Dans les années 90, le numéro 9 n’avait que pour unique mission de marquer. De façon assez grossière, et même si certaines équipes jouaient avec 2 attaquants, on pouvait généralement résumer l’animation offensive à 4 joueurs : le meneur de jeu, les  ailiers qui se contentaient de déborder le long de la ligne puis de centrer, et l’avant-centre qui devait finir le job. Cette obsession du but, ainsi que le rôle monofonctionnel des ailiers, a conduit les clubs à favoriser des spécialistes. Ainsi, les buteurs d’antan pouvaient être très moyens dans le jeu, mais excellents dans la finition. C’est ce paradoxe qui rendait David Trezeguet si spécial, puisqu’il était un joueur à peine correct de dans le jeu, mais son rendement dans la surface de réparation faisait de lui un buteur de classe mondiale. Son sang froid dans le dernier geste, sa capacité à cadrer dans toutes les positions, et sa capacité à se démarquer sont à montrer dans toutes les écoles. Malheureusement, le jeu a évolué, beaucoup plus vite que lui, et l’a rendu obsolète. Incroyable en Italie, terre de ses plus beaux exploits, où évoluent encore quelques dinosaures comme Luca Toni, Mario Gomez, Miroslav Klose, ou Antonio Di Natale, le Roi David devenait vite incompris sur la scène internationale, où on cherchait désormais une fusée pour prendre la profondeur.

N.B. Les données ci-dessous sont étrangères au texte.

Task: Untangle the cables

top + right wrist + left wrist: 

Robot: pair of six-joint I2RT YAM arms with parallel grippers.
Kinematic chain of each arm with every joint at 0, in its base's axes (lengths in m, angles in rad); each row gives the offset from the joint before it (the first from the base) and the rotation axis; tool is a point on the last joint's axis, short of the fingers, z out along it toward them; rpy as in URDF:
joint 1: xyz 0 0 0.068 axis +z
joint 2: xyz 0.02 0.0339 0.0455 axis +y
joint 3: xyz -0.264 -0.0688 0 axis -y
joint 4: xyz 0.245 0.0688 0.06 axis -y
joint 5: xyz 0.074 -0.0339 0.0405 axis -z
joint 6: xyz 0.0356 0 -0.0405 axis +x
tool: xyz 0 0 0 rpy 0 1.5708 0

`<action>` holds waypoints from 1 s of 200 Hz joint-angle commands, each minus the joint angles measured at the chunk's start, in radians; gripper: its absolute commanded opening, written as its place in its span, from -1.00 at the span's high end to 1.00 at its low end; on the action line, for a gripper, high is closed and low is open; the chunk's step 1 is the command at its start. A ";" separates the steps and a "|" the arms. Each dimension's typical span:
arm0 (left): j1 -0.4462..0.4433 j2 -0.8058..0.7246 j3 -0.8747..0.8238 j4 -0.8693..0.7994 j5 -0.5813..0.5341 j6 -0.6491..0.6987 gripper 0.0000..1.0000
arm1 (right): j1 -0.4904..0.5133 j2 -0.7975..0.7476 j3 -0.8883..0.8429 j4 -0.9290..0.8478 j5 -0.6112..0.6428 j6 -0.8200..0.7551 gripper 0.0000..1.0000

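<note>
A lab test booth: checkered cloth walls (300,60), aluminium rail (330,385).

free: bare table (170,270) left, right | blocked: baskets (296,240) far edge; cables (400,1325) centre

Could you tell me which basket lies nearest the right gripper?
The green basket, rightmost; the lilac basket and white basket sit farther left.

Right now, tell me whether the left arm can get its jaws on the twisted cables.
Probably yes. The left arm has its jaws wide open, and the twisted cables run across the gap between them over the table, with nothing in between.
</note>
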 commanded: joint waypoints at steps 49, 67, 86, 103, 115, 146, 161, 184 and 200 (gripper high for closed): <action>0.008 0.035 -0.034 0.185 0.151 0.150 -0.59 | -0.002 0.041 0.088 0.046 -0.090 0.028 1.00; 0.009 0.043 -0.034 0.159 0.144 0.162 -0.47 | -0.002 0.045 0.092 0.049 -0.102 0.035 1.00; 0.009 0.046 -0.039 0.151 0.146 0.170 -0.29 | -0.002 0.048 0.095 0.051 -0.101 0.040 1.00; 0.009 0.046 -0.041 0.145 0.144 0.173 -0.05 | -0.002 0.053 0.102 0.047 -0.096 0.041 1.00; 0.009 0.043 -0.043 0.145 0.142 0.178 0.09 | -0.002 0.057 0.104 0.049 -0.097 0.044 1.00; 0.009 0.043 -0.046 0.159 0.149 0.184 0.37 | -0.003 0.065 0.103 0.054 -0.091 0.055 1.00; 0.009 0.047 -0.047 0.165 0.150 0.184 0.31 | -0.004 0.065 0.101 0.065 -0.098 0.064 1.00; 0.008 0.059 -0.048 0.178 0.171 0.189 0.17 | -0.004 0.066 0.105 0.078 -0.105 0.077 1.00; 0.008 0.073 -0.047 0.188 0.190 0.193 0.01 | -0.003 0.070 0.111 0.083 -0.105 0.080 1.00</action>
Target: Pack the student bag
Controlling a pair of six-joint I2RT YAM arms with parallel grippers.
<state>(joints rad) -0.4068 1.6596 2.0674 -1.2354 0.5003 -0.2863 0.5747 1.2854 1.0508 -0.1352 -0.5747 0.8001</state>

Pourquoi nous n’aurons jamais de nouveau Trezeguet…

Ce glissement progressif entre l’attaquant-finisseur et l’avaleur d’espaces a eu un pionnier : Ronaldo. Le Brésilien, qui avait des années d’avance, a révolutionné le poste. L’avant-centre n’avait plus besoin qu’on lui serve le ballon sur un plateau pour faire parler la poudre. Il suffisait de le lancer, il pouvait à lui seul prendre de vitesse 2 ou 3 joueurs, puis marquer. En France, Djibril Cissé symbolisait bien cette évolution. Son jeu tout en puissance et en vitesse n’avait rien à voir avec celui de ses prédécesseurs auxerrois, Lilian Laslandes et Stéphane Guivarch. L’Angleterre a été une des premières contrées à mettre en valeur ce type de profil, allant même jusqu’à convertir d’anciens ailiers en avant-centre, profitant du fait que ces derniers savaient déjà déborder et prendre de la vitesse balle aux pieds. Ainsi, Thierry Henry d’abord, et Robin van Persie plus tard, sont devenus canonniers d’Arsenal après avoir été formés sur l’aile. Ce football des années 2000 était devenu trop rapide pour quelqu’un comme Trezeguet.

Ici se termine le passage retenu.